After all, it's just a fact of the matter that there are toddlers that, as soon as they can talk, will tell people that they "should have been <other-gender>". Those kids will spontaneously say that their body has some kind of "mistake". Or they'll talk about becoming <other-gender> when they grow up.
The fact of the matter is that there are an awful lot of prepubescent kids who really dread going through puberty because they feel like they're going to go through the wrong kind of puberty, and who can tell you as much if you care to listen. And they can tell you way stranger things besides, that really challenge the whole gender system we currently have in society! These kids are way more articulate than the toddlers. They can speak in complete sentences!

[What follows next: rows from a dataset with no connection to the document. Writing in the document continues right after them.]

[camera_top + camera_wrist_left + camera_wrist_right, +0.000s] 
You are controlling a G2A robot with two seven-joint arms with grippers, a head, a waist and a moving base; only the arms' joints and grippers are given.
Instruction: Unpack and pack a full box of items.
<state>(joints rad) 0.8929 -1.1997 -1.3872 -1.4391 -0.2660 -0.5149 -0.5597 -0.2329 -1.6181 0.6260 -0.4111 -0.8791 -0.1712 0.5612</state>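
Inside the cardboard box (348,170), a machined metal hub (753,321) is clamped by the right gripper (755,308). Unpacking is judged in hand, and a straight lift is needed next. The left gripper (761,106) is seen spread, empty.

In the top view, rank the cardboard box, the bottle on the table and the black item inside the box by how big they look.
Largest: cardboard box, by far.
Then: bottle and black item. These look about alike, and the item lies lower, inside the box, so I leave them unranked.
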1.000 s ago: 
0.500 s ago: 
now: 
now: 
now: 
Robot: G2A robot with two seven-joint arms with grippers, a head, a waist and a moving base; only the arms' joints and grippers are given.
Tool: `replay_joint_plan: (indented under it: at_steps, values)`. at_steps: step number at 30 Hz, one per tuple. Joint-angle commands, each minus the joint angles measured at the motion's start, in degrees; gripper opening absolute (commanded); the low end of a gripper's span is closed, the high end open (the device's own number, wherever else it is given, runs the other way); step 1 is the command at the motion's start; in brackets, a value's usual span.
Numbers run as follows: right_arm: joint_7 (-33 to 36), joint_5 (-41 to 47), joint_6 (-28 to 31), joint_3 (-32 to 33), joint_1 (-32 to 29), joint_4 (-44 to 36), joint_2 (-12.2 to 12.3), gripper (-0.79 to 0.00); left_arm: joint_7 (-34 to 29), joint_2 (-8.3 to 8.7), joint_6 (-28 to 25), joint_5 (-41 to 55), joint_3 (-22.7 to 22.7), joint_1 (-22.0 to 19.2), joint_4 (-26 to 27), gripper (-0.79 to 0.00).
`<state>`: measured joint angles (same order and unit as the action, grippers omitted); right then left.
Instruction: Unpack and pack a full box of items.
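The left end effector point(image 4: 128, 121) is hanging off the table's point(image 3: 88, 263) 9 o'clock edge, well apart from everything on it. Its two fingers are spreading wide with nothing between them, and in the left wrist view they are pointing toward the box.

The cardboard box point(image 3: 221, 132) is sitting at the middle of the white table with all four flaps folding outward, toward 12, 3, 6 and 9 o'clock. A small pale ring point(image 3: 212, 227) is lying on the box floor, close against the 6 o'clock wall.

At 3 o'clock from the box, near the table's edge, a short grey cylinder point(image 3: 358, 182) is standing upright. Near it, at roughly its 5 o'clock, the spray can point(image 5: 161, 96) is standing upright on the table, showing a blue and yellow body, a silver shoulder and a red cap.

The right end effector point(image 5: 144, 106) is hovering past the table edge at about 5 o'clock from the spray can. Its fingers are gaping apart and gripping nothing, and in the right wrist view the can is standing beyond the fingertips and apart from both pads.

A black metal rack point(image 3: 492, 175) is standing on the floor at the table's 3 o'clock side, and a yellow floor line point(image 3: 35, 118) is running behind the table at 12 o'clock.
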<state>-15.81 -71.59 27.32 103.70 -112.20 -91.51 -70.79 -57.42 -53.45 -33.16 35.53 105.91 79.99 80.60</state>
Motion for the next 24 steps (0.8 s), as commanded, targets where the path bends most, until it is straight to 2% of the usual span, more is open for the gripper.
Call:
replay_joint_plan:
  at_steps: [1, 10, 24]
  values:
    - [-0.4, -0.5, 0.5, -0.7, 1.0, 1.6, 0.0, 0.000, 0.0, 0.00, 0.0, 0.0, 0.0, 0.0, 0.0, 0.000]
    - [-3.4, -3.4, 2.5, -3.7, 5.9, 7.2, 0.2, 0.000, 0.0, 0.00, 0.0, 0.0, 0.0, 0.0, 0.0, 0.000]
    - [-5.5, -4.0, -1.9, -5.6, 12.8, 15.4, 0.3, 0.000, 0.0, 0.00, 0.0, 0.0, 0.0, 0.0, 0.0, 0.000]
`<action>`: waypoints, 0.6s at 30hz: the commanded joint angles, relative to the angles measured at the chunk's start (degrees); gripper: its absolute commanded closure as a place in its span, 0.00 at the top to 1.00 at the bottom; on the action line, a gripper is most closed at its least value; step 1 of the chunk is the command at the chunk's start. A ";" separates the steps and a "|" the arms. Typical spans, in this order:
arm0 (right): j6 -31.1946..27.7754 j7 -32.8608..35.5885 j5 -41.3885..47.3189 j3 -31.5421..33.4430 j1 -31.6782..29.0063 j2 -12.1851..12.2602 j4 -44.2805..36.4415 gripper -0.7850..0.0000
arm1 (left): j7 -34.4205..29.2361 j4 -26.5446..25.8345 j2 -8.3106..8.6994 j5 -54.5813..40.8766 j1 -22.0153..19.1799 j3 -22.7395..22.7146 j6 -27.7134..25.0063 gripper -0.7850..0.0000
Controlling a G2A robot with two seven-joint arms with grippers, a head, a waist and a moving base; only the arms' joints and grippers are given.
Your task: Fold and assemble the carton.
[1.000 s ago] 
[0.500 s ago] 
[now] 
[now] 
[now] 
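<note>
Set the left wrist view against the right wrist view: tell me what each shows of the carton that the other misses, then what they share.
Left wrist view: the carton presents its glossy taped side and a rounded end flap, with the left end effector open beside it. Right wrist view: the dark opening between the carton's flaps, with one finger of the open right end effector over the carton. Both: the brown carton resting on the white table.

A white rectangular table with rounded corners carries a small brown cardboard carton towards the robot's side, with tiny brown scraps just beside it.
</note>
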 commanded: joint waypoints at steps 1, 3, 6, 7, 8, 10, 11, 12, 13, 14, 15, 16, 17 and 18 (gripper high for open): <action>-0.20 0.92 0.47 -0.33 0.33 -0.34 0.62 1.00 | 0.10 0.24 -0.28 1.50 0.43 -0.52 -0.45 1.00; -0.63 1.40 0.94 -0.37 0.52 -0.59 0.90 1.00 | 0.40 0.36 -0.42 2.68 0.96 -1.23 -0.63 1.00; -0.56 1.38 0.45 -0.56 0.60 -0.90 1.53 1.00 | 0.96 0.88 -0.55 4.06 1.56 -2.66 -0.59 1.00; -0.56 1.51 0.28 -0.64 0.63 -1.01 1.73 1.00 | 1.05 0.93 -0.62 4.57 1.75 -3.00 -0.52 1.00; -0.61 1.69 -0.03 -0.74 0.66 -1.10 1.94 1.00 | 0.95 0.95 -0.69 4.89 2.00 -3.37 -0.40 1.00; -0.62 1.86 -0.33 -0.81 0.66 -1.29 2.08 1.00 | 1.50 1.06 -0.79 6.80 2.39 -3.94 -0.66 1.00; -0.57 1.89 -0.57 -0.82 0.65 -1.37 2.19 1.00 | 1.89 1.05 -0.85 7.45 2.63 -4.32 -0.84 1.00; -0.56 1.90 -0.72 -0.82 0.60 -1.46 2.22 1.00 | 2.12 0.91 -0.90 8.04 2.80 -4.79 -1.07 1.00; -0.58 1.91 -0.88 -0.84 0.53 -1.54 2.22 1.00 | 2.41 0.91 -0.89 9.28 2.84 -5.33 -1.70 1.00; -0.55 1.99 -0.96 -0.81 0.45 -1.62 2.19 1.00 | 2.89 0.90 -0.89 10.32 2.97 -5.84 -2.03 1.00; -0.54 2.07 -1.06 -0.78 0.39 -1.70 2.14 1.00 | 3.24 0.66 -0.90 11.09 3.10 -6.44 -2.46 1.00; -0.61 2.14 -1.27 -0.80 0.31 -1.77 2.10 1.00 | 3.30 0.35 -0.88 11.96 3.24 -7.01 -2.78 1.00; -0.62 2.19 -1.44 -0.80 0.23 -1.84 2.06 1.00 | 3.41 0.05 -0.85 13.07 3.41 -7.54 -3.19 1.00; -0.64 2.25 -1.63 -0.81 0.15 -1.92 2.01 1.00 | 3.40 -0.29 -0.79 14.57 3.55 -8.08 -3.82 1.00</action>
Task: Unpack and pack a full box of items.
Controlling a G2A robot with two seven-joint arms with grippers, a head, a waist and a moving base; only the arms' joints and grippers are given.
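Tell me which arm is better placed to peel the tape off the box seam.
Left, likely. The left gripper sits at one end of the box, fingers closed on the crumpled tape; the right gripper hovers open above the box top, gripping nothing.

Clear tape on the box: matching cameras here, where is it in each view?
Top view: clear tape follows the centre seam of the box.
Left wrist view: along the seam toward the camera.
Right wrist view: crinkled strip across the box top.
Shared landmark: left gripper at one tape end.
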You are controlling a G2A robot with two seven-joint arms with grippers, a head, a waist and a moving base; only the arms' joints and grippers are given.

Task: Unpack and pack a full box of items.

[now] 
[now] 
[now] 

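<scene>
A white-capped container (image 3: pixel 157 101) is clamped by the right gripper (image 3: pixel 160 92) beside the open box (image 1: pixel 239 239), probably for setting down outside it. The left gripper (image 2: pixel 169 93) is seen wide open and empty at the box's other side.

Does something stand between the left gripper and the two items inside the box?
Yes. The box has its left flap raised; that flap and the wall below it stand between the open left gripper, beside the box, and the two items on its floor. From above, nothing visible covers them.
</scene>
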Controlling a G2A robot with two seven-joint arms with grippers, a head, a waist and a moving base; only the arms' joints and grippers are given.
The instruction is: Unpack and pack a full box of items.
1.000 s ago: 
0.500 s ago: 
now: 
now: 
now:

And there's a lot of teenagers who will tell you with seething anger and righteous resentment that they wish you'd just fucking listen to them and let them "be who they are" and not tell them what they're allowed to do and not do with their own body. Can you set aside your ego and really listen to them, even if they're angry or strident, or naive about a lot of things? They're on reddit, right now, just a click away. You could go on reddit this very moment and be talking with three different trans teens with different perspectives on life by the end of the day. You could talk with 10 young adults who recently transitioned and remember their teen years well by the end of the week. You could meet some of them in person!
My call-to-action for you is to actually talk to some trans youths and learn about how they feel about these issues directly, and then give them some space in this article. You might learn something! And it will definitely be a much more powerful article and more consistent with your principles of justice once you do.